Nós, educadores(as) envolvidos(as) em projetos e ações para uma educação democrática e humanizadora, expressamos aqui nossas preocupações em relação ao trabalho dos educadores em face do que vem acontecendo, neste momento, em nosso país, na política, na economia, no ambiente, no tratamento aos povos indígenas, na saúde e, principalmente, na educação.

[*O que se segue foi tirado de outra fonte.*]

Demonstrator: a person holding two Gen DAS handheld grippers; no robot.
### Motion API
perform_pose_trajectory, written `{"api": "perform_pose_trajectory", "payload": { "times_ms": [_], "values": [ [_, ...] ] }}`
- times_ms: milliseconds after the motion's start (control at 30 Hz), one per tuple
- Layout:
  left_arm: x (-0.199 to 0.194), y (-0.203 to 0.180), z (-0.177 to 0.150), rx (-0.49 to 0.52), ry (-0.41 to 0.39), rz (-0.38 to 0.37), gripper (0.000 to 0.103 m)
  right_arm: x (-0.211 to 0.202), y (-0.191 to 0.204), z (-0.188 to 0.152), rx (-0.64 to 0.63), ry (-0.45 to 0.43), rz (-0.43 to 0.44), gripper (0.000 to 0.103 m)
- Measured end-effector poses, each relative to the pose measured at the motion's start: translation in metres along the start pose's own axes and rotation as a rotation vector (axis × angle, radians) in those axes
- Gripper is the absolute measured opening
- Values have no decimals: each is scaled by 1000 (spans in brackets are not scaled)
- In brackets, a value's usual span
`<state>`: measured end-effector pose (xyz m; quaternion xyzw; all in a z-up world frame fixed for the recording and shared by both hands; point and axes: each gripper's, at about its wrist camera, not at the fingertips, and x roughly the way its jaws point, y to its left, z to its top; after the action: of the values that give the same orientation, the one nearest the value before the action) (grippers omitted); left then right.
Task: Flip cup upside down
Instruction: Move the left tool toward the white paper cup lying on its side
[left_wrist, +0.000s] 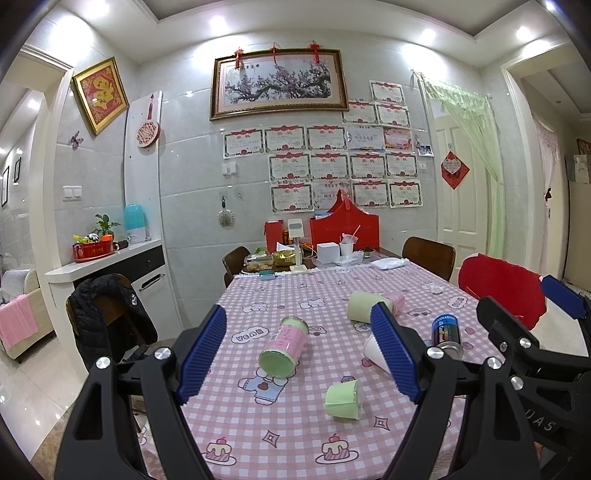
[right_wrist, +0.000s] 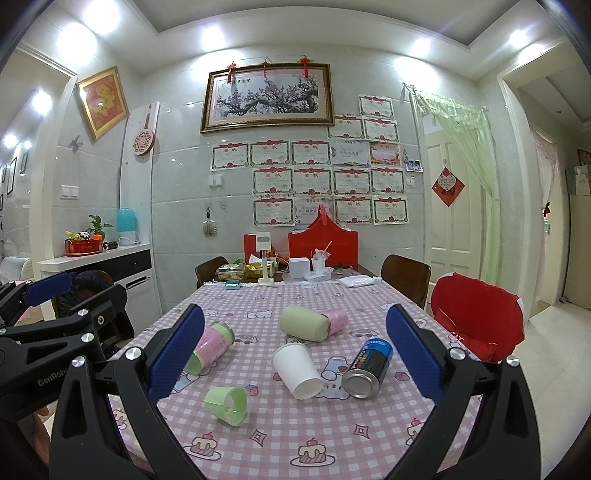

A educação é um processo complexo que se realiza pelo que as gerações herdam e pelo que constroem. Cada geração recebe o que foi realizado, construído, sofrido, festejado, esperado, pensado e expresso pelas gerações anteriores, numa incessante aventura humana de reprodução e transformação. É assim que vão se constituindo os saberes, a arte, a literatura, a ciência, a filosofia, a tecnologia, conquistas que irrigam e alimentam a vida humana. Pela educação, cada sujeito humano se estrutura e constrói a si mesmo, amparado na sua família, nos seus grupos sociais e nas suas culturas. A educação é, também, o processo pelo qual o sujeito humano aprende a amar a si mesmo e aos outros, a respeitar as diferenças individuais, sociais e culturais, a recusar os preconceitos e as discriminações, e a reconhecer a dignidade de todo ser humano. A educação emancipa e  humaniza, sem ela propagam-se o ódio e o ressentimento, abrindo- se as fendas da barbárie. Reivindica-se, assim, o direito antropológico à educação exigindo-se do Estado a garantia a todos do acesso significativo, criativo e crítico ao conhecimento que possibilita a participação consciente na vida social, fundamento da democracia. Esse direito somente pode ser promovido quando existe uma escola que reconhece o valor da ciência, que respeita a dignidade de cada criança, adolescente e adulto, e que ajuda cada um a crescer e a se desenvolver.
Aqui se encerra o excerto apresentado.